Le violent séisme du 23 octobre, qui pour l’heure a fait 264 morts et 1 300 blessés, s’est produit dans la région de Van, dans l’est de la Turquie, une zone peuplée majoritairement de Kurdes. Cette catastrophe, qui intervient alors que l’armée turque est engagée dans des combats avec les militants kurdes du PKK, sonne comme un appel à la réconciliation, affirme Milliyet.

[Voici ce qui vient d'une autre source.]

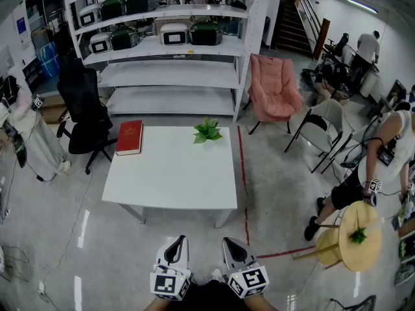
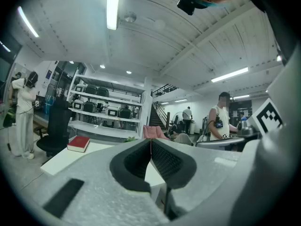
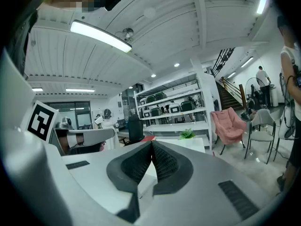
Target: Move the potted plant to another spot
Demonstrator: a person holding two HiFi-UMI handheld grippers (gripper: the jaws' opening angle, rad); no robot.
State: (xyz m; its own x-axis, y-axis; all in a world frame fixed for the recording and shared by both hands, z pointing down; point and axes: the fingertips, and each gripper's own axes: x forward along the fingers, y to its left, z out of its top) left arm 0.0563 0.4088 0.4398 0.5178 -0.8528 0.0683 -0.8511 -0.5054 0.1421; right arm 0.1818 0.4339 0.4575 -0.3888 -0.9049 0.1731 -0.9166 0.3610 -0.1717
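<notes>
A small green potted plant point(image 1: 207, 131) stands near the far right edge of the white table point(image 1: 172, 173); it also shows as a green tuft point(image 3: 187, 134) in the right gripper view. My left gripper point(image 1: 175, 243) and right gripper point(image 1: 232, 244) hang side by side well short of the table's near edge, both far from the plant. Each has its jaws pressed together with nothing between them. The left gripper point(image 2: 150, 141) and right gripper point(image 3: 152, 142) tips point toward the table.
A red book point(image 1: 130, 137) lies on the table's far left corner. Behind stand white shelves point(image 1: 172, 76), a black office chair point(image 1: 84, 112) and a pink chair point(image 1: 275, 89). A red floor line point(image 1: 244, 180) runs right of the table. A person point(image 1: 382, 161) stands by a round wooden table point(image 1: 360, 238).
</notes>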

Quelle période tragique ! En quelques jours, 34 soldats ont été tués dans l’est de la Turquie, et plus de 48 militants du PKK l’ont été à la suite de la contre-offensive de l’armée turque. Et, comme si cela ne suffisait pas, la région de Van vient d’être frappée par un tremblement de terre d’une magnitude de 7,2 sur l’échelle de Richter.
Dans la mythologie grecque, un séisme était considéré comme une punition infligée aux hommes par les dieux de l’Olympe. Le tremblement de terre de Van serait-il dès lors un avertissement qui nous est adressé, à nous qui ne parvenons décidément pas à faire taire les armes et à faire la paix ? Mon collègue de Milliyet, l’éditorialiste Can Dündar, avait très bien résumé la situation quelques jours avant ce séisme. Alors que, après les attaques meurtrières du PKK, les médias turcs titraient à l’unisson sur "la Turquie qui pleure et dénonce le terrorisme", le journaliste avait en effet osé écrire ce que tout le monde savait, mais que personne n’osait dire. A savoir que toutes les manifestations dénonçant la violence terroriste du PKK – où le drapeau turc était omniprésent – n’ont jamais eu lieu dans les provinces du sud-est du pays [à majorité kurde].
La vérité c’est que, dans le Sud-Est, on ne descend les devantures des magasins et on ne marque le deuil qu’à l’occasion d’obsèques de militants du PKK tués dans des accrochages avec l’armée turque. Et Can Dündar de poser la question : "Notre incapacité à partager des sentiments communs dans des moments aussi tragiques ne traduit-elle pas crûment le fait que nous ne soyons pas dans le même camp pour défendre la vie contre la mort ? On a en effet encore pu le vérifier à l’occasion de ce séisme où certains sur Facebook et sur Twitter ont même exprimé leur indifférence par rapport à un tremblement de terre qui s’est "de toute façon produit à Van". C’est terrible, effarant et sans classe, mais c’est une réalité.
C’est donc à un moment où la violence gagne en intensité que le cataclysme de Van nous est tombé dessus. Ne soyons donc pas fatalistes face à cet événement en estimant qu’il s’agit là du résultat d’un jugement divin. Non, le temps est venu dans notre pays de réfléchir à panser les plaies et à arrêter le cycle de la mort. Qu’au moins la tragédie de Van serve à cela.
La région de Van est non seulement très belle, mais elle est aussi particulière. Majoritairement kurde, elle abrite des communautés turkmènes, arabes et Arméniens. La ville de Van, située en bordure du lac, est plurielle aussi sur le plan politique et partagée entre le Parti pour la paix et la démocratie (BDP, prokurde), qui a obtenu 50 % des voix lors des élections législatives de juin 2011, et le parti de la Justice et du développement (AKP, au pouvoir), 40 %. Dans la petite ville d’Ercis, épicentre du séisme, c’est l’inverse : 48 % pour l’AKP, contre 42 % pour le BDP. Je cite ces chiffres parce que, depuis que ce séisme a eu lieu, ces divisions sont dans les circonstances exceptionnelles actuelles en train d’être surmontées, ce qui constitue un signe d’espoir. Il est sans doute encore trop tôt pour faire comme s’il ne s’était rien passé, mais, au moins, enterrons nos morts ensemble. Dans ce contexte, il incombe au Premier ministre Erdogan de faire un geste pour rapprocher l’ouest et l’est du pays.